ABOUT THIS EXERCISE –
State how many lines of the records contain the string "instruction", and give no other information.

EXTRACTED RECORDS –
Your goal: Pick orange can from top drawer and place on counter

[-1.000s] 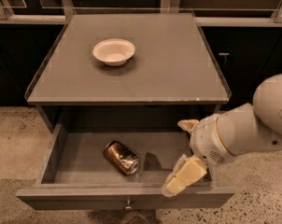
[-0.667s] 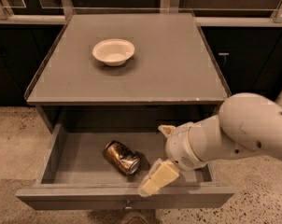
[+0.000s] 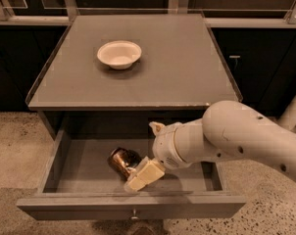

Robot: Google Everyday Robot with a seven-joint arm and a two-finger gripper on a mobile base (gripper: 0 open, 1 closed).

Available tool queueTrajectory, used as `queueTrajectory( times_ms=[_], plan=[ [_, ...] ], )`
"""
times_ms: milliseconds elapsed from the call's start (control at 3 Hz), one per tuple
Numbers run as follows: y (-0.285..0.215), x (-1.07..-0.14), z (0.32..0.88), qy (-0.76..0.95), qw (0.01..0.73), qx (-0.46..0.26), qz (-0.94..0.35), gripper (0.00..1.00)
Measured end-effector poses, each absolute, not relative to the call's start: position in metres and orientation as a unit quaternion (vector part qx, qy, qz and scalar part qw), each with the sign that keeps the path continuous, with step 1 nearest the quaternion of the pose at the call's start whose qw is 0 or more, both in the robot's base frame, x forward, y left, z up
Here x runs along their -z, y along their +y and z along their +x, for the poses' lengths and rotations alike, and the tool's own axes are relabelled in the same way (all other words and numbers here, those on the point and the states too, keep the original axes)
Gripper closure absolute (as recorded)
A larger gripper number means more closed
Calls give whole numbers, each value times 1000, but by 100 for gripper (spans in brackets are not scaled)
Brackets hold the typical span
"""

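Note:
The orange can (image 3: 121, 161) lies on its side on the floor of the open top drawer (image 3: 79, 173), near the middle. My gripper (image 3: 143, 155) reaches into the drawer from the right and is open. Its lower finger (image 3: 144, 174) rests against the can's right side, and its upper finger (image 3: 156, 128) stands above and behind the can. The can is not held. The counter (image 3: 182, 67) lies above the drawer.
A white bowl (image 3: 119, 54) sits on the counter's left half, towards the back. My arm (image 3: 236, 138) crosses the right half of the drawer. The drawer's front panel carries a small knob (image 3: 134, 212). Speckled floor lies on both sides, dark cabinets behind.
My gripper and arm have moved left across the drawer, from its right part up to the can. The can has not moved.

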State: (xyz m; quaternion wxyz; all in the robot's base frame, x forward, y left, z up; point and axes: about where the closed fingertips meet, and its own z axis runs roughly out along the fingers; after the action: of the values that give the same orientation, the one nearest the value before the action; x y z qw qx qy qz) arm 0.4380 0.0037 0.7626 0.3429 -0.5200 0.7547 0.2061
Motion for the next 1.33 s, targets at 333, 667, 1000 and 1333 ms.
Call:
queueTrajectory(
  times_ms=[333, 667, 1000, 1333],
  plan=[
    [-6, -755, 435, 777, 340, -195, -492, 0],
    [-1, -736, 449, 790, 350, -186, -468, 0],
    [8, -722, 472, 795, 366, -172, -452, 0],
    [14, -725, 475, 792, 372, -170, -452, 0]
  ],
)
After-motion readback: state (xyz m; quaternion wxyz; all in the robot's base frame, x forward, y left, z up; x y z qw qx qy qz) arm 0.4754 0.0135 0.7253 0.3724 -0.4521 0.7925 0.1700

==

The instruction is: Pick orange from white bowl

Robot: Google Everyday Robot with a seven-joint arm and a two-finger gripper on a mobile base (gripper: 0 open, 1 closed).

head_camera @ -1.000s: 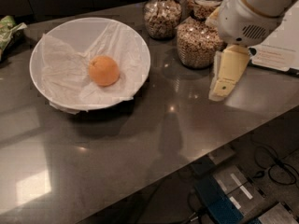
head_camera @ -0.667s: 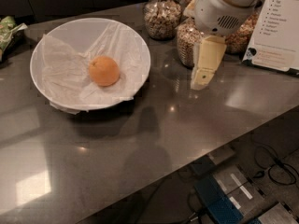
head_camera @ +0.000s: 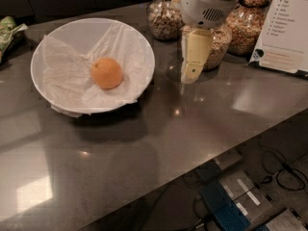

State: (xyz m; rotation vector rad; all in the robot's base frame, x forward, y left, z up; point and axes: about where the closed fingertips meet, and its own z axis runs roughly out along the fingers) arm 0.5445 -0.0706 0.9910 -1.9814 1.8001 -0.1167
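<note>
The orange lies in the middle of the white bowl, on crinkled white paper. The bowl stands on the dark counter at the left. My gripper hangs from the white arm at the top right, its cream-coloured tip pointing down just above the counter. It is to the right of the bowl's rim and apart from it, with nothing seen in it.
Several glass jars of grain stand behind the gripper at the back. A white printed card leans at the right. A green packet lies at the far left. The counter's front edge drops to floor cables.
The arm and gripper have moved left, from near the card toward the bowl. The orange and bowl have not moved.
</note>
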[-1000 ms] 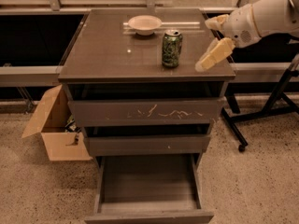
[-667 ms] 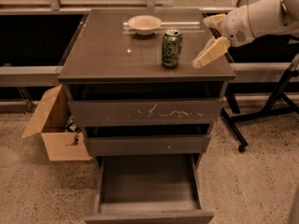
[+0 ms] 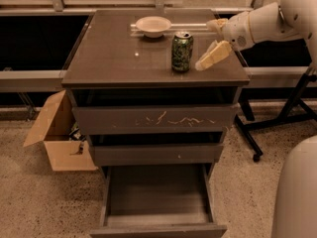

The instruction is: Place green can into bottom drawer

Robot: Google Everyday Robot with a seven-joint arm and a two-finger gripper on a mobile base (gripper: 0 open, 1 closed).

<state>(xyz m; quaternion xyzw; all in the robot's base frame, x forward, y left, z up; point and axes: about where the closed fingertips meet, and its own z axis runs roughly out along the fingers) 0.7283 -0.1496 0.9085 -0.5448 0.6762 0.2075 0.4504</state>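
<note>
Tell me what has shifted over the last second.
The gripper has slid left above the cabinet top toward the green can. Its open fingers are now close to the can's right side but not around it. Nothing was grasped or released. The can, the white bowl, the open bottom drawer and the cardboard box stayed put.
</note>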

EXERCISE RESULT –
2